Así el número de autónomos, y el peso de los que entre ellos lo son por necesidad no puede tener una correlación positiva con la salud de una economía, más bien al contrario. La evidencia nos ofrece una clara correlación entre las tasas de desempleo, la fortaleza de los sistemas de protección social y el volumen de autoempleo por necesidad en el sentido que se desprende por lo escrito hasta ahora. Así, cuando las prestaciones por desempleo son escasas o de difícil acceso, el incentivo a darse de alta como autónomo aumenta considerablemente. Las políticas de fomento del emprendimiento, cuando se conciben como una mera herramienta para maquillar las cifras de desempleo sin analizar la viabilidad de los proyectos, corren el riesgo de financiar actividades condenadas al fracaso, fomentando un “falso emprendimiento” que no contribuye al crecimiento económico. Las empresas de capital riesgo semipúblicas que tratan de ayudar a estos negocios saben de lo que hablo.

Así, es necesario que dejemos de tratar al colectivo autónomo como una masa homogénea y reconozcamos la profunda dualidad que lo caracteriza. Fomentar el emprendimiento genuino requiere un enfoque radicalmente distinto al de ofrecer una salida rápida al desempleo. Necesitamos invertir en proyectos con potencial real de crecimiento, ofrecer mentoría especializada, facilitar el acceso a financiación diversificada y simplificar realmente la burocracia que lastra a las pequeñas empresas.

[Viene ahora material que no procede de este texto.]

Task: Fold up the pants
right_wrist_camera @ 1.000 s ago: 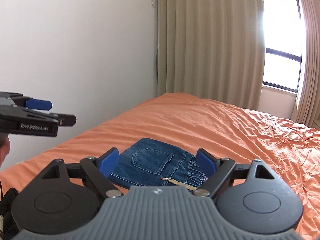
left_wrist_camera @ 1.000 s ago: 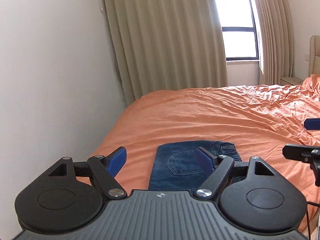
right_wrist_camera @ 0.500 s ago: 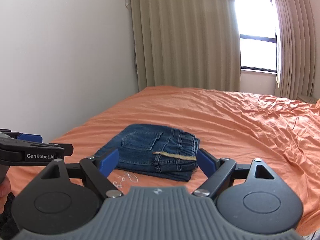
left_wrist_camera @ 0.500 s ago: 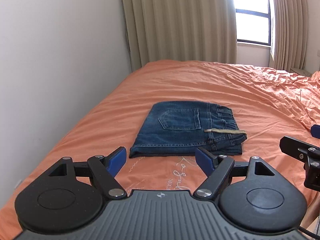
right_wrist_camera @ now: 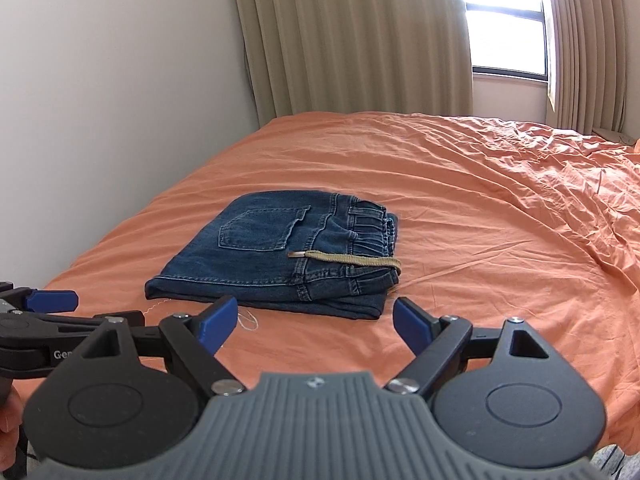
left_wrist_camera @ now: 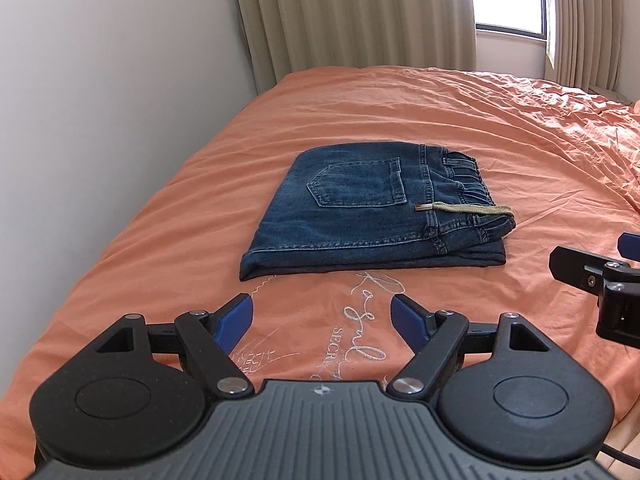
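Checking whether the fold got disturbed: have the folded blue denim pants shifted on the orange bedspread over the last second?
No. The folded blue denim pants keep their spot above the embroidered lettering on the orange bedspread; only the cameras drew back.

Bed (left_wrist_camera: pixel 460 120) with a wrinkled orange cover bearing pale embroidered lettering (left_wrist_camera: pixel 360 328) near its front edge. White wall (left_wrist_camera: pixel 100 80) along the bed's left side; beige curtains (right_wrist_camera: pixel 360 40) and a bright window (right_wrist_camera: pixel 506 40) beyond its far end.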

La clave está en dejar de confundir emprendimiento con supervivencia. Nuestra economía no necesita simplemente engrosar las listas de autónomos para reducir las cifras de desempleo. Lo que realmente necesitamos son oportunidades de empleo de calidad para todos: empleos asalariados estables y dignos para quienes buscan seguridad, y un ecosistema favorable para que los verdaderos emprendedores puedan crear negocios innovadores y generadores de empleo. A estos últimos, alfombra roja.

Seguir aplicando las mismas políticas a realidades tan dispares solo nos condena a perpetuar la precariedad y a desaprovechar el potencial de quienes realmente podrían impulsar nuestra economía. Y no, si cae en número de autónomos no necesariamente es mala noticia. Esto se desprende de todo lo anterior.